There are only a few problems with this episode. Usually very careful to make a point of the 26-hour Bajoran day, the writers have O’Brien talk about his eight hours of sleep and let Tosk later describe it as “a full third” of the day (which is true for humans but we’re not on Earth anymore, Toto). They have O’Brien talk about the Kardassian corridors being made such that he’s never seen a scanning device that could penetrate it (which I’m sure is never used again and, of course, the Tosk-hunters have no trouble with it). The physical action is mostly mediocre (though Tosk has a nice leaping moment) and, early in the episode, Tosk even accidentally kicks O’Brien in the face when they’re coming out the lower area of Tosk’s ship. I’m not sure if this is scripted or not, though I can’t believe it was. But this is all utterly minor stuff the like of which is present in almost every Star Trek episode.
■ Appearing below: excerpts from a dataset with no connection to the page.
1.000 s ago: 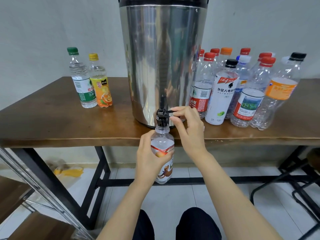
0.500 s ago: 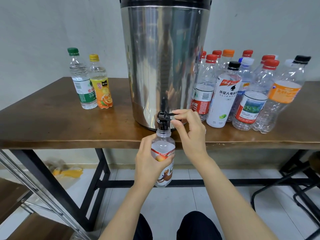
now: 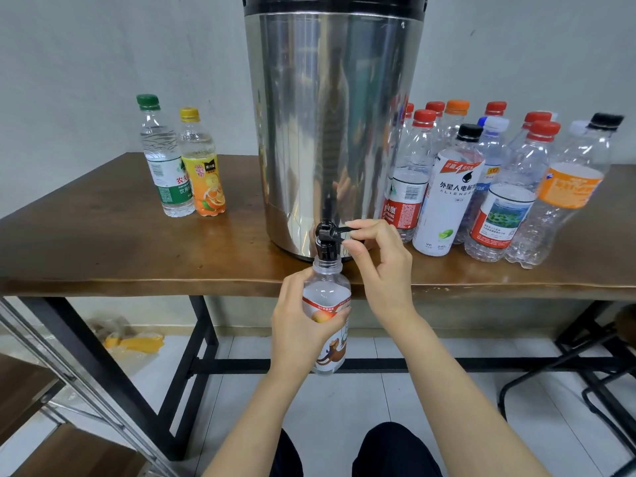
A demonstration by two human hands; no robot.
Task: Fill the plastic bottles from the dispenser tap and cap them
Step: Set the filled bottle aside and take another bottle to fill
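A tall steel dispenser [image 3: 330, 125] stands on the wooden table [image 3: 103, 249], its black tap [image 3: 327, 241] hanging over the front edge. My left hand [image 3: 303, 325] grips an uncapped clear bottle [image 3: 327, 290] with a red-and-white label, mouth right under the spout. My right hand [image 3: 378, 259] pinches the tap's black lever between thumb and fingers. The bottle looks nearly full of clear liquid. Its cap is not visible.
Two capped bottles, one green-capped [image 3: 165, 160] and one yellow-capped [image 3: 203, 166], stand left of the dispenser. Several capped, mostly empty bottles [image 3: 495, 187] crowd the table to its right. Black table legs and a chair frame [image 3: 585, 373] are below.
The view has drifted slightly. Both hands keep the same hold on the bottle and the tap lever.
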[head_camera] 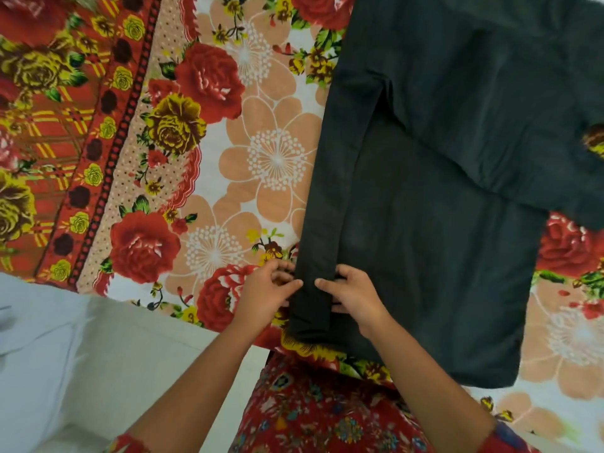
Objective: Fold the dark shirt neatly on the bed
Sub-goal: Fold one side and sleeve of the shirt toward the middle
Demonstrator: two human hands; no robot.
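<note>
Item 1, dark shirt (441,178). I log it spread flat on the right half of the bed (248,152), over a sheet printed with red roses and peach flowers. Its hem end lies nearest the person, the upper part runs off the top of the view, and one sleeve reaches out to the right edge.

Item 1a, folded band (322,230). This is a long narrow strip of the same dark cloth, laid lengthwise along the shirt's left edge. Its near end sits directly between the two hands.

Item 2, left hand (266,291). I see it just beside the band's left edge, partly over the sheet. The fingers are curled in against that edge, with the forefinger tip touching the cloth. It looks like a pinch on the edge, though I cannot see under the cloth.

Item 3, right hand (354,297). It lies on the shirt at the band's right edge. The forefinger is stretched onto the band, and the other fingers and the thumb are curled round the edge, gripping it. The two forefinger tips nearly meet across the band.

Item 4, red patterned garment (310,413). It is worn by the person, at bottom centre.

Item 5, white surface (65,354). It lies lower left, beside the bed.
</note>
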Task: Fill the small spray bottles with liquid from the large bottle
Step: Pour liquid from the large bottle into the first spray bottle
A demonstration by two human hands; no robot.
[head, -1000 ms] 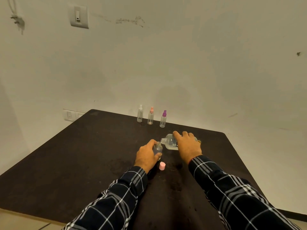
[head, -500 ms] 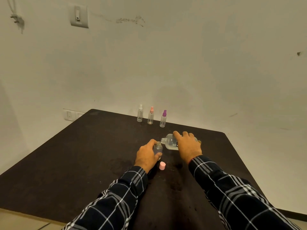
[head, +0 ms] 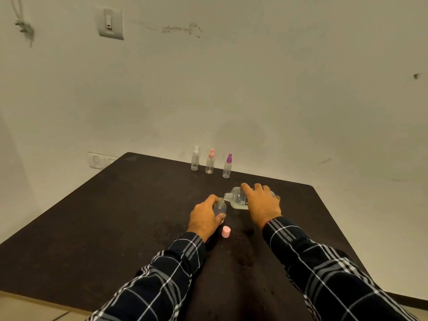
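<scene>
My left hand [head: 205, 218] grips a small clear bottle [head: 219, 207] standing upright and uncapped on the dark table [head: 104, 216]. My right hand [head: 261, 203] holds the large clear bottle [head: 237, 200] tipped on its side, its open neck right at the small bottle's mouth. A pink spray cap [head: 226, 232] lies on the table just in front of my left hand. Three small capped spray bottles stand in a row at the far edge: white-topped [head: 195, 159], pink-topped [head: 210, 162] and purple-topped [head: 227, 166].
The table's far edge runs close to a pale wall. Wall sockets [head: 97, 160] sit beside the table's far left corner and a switch [head: 110, 23] hangs high on the wall. Damp-looking patches [head: 166, 229] mark the tabletop near my hands.
</scene>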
While this episode is pretty good on the level of sheer drama, what makes this episode great for me, is the weird, polite, possibly dangerous character of Tosk, the weird, arrogant, possibly harmless hunters, the strange relation between them, the dilemma that Federation-types find themselves in, and the ultimate decision on what to do about it. There’s nothing real easy here. Early on, Tosk is surprised that the Federation is looking to attract attention from the Gamma Quadrant and O’Brien explains that, “Our mission as Starfleet officers is to seek out new lifeforms so we can learn about each other.” What they learn in this event is that they may find some other societies repugnant but that situations can be complex and without simple answers. Early on, Tosk tells O’Brien “We are very different,” and, by the end, we certainly know that to be true in a very deep sense.